- **WHAT IS EXPECTED**
When copying the listing below, skip every picture and keep each word as it stands.

- **MATERIAL PROVIDED**
━━━━━━━━━━━━━━━━━━━━

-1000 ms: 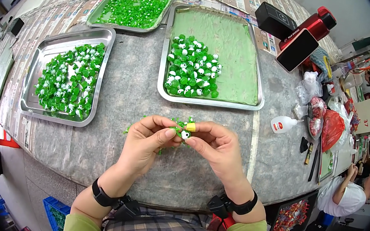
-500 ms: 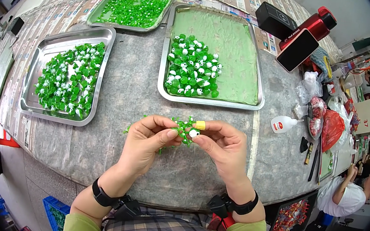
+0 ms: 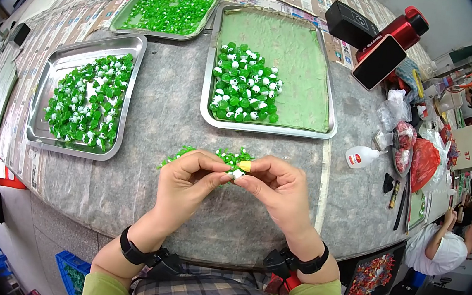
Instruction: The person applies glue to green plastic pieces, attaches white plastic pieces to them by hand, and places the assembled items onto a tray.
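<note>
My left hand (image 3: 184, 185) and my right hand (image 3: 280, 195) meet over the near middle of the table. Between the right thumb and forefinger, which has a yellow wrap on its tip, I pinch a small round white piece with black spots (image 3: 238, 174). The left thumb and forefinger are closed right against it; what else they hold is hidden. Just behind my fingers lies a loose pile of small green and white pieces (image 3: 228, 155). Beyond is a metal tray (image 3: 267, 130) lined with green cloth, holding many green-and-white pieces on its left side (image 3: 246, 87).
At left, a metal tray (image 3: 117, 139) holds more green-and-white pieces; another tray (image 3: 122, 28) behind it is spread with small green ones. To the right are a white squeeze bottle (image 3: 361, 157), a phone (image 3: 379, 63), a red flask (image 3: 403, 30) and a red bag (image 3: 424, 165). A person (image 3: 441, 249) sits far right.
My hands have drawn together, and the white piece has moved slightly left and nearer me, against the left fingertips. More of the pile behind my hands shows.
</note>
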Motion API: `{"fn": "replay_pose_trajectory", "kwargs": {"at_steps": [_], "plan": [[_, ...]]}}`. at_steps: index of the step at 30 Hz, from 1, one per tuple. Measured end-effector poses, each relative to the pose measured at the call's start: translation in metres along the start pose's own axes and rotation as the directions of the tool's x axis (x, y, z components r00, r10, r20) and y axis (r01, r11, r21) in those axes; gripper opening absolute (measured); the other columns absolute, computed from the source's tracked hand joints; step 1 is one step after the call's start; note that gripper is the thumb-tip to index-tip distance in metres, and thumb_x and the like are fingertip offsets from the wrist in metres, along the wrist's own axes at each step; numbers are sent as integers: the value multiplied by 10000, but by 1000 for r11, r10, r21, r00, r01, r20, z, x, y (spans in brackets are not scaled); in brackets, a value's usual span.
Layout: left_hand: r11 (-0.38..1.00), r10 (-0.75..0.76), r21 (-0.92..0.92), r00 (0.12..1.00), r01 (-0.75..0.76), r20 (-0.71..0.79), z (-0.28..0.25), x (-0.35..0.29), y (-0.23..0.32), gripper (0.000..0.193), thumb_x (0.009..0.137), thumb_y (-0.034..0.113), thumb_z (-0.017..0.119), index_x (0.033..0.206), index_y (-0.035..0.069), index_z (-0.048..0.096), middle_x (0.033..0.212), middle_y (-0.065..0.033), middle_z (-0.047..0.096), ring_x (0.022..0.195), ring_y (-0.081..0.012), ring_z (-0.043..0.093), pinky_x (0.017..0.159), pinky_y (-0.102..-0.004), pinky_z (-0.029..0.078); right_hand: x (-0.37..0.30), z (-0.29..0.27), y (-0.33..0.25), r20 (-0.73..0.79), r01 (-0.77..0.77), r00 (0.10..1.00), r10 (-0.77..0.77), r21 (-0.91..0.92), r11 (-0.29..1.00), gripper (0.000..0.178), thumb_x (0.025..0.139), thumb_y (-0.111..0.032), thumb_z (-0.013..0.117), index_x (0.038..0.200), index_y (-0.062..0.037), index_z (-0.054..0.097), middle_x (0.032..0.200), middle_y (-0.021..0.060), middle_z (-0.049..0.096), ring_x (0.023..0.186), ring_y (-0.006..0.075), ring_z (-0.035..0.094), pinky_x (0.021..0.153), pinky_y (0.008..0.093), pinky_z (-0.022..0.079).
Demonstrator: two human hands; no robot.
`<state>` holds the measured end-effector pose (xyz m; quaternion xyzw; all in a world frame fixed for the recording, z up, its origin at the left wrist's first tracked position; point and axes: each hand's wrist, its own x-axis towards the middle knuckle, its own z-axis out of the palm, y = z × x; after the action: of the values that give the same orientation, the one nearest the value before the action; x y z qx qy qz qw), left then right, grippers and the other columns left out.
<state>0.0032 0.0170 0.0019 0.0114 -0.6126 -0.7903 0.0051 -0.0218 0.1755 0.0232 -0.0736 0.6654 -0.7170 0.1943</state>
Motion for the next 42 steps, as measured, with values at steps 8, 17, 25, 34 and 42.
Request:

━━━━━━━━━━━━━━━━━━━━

- **EXERCISE SOLUTION**
-1000 ms: 
-500 ms: 
+0 ms: 
Instruction: The person applies glue to green plastic pieces, attaches white plastic pieces to them by hand, and places the assembled items onto a tray.
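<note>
My left hand (image 3: 184, 185) and my right hand (image 3: 280, 195) meet over the near middle of the table. Between the right thumb and forefinger, which has a yellow wrap on its tip, I pinch a small round white piece with black spots (image 3: 238, 174). The left thumb and forefinger are closed right against it; what else they hold is hidden. Just behind my fingers lies a loose pile of small green and white pieces (image 3: 228, 155). Beyond is a metal tray (image 3: 267, 130) lined with green cloth, holding many green-and-white pieces on its left side (image 3: 246, 87).
At left, a metal tray (image 3: 117, 139) holds more green-and-white pieces; another tray (image 3: 122, 28) behind it is spread with small green ones. To the right are a white squeeze bottle (image 3: 361, 157), a phone (image 3: 379, 63), a red flask (image 3: 403, 30) and a red bag (image 3: 424, 165). A person (image 3: 441, 249) sits far right.
My hands have drawn together, and the white piece has moved slightly left and nearer me, against the left fingertips. More of the pile behind my hands shows.
</note>
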Motion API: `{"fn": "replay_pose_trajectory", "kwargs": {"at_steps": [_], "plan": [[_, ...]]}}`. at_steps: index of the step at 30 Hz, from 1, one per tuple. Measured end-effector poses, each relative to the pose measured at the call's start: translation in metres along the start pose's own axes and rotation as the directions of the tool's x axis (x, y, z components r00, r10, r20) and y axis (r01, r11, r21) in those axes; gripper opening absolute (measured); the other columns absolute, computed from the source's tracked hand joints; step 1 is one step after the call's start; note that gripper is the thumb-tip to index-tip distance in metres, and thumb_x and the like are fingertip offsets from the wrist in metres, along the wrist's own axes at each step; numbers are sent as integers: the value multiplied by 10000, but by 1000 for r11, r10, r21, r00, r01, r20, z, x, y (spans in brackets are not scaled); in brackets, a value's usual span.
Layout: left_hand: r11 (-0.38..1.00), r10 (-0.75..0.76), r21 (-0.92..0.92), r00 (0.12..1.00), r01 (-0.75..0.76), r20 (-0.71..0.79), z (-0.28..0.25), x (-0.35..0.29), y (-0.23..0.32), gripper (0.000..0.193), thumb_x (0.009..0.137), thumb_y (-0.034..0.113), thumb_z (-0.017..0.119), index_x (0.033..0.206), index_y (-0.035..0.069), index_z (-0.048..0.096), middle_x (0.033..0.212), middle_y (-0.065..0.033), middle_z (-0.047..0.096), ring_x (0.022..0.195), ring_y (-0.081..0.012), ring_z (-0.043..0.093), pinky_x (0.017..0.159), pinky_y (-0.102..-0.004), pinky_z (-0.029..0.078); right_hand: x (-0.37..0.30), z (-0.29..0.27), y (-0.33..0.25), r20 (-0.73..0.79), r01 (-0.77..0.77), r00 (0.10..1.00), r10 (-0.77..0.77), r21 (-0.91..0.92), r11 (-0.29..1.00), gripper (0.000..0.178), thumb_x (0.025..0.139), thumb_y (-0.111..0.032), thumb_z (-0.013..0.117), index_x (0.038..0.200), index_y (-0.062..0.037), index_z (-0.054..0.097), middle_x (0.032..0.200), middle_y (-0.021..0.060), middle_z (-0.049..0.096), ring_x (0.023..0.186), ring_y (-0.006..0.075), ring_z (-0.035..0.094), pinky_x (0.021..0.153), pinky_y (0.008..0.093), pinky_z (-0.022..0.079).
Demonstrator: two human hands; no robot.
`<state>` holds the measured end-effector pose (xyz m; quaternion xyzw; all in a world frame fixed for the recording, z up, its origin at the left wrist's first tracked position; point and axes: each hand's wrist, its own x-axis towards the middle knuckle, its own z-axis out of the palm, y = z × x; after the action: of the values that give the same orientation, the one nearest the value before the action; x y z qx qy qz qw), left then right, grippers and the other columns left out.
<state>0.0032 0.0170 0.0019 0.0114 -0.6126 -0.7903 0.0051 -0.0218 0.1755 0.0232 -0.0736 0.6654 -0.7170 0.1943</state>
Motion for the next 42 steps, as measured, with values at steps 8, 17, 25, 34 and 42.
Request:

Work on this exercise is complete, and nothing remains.